▶ _TASK REQUIREMENTS_: From the data below, set down exactly the lines between the one holding "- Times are" and the one holding "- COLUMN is", inclusive, and no others.

▶ _INPUT DATA_:
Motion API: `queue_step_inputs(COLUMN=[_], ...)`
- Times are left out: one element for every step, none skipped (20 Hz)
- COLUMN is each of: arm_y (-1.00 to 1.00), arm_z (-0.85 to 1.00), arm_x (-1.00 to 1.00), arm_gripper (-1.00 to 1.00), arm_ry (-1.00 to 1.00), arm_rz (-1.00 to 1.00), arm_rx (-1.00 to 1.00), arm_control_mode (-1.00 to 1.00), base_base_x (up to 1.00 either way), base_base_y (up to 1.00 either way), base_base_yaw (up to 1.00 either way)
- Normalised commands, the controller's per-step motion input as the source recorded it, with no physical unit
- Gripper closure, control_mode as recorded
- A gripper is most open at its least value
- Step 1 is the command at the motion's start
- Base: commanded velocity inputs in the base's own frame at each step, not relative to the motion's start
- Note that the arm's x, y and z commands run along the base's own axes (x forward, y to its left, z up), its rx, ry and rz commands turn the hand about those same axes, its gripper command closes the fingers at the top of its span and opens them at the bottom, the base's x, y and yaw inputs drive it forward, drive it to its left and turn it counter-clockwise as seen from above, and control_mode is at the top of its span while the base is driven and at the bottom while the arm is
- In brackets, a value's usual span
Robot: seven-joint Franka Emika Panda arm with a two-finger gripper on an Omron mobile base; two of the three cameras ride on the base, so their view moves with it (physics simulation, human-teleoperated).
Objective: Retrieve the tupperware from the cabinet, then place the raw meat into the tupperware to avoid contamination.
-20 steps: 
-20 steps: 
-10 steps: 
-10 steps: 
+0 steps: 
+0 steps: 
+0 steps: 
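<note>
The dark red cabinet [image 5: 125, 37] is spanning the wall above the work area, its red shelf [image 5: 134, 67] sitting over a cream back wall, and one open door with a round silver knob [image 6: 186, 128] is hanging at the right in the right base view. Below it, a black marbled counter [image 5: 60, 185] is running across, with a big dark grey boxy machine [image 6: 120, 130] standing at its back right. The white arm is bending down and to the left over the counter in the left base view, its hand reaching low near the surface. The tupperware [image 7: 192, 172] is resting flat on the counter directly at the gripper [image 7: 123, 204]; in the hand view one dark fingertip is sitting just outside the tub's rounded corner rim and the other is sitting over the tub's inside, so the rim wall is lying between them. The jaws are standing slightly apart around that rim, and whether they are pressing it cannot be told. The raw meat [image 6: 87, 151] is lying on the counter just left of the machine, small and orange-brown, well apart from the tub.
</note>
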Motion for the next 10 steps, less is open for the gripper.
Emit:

▶ _RESPONSE TO THE EXERCISE_:
- Times are left out: one element for every step, none skipped (20 Hz)
- COLUMN is each of: arm_y (-1.00 to 1.00), arm_z (-0.85 to 1.00), arm_x (-1.00 to 1.00), arm_gripper (-1.00 to 1.00), arm_ry (-1.00 to 1.00), arm_rz (-1.00 to 1.00), arm_rx (-1.00 to 1.00), arm_control_mode (-1.00 to 1.00), base_base_x (up to 1.00 either way), base_base_y (up to 1.00 either way), base_base_yaw (up to 1.00 either way)

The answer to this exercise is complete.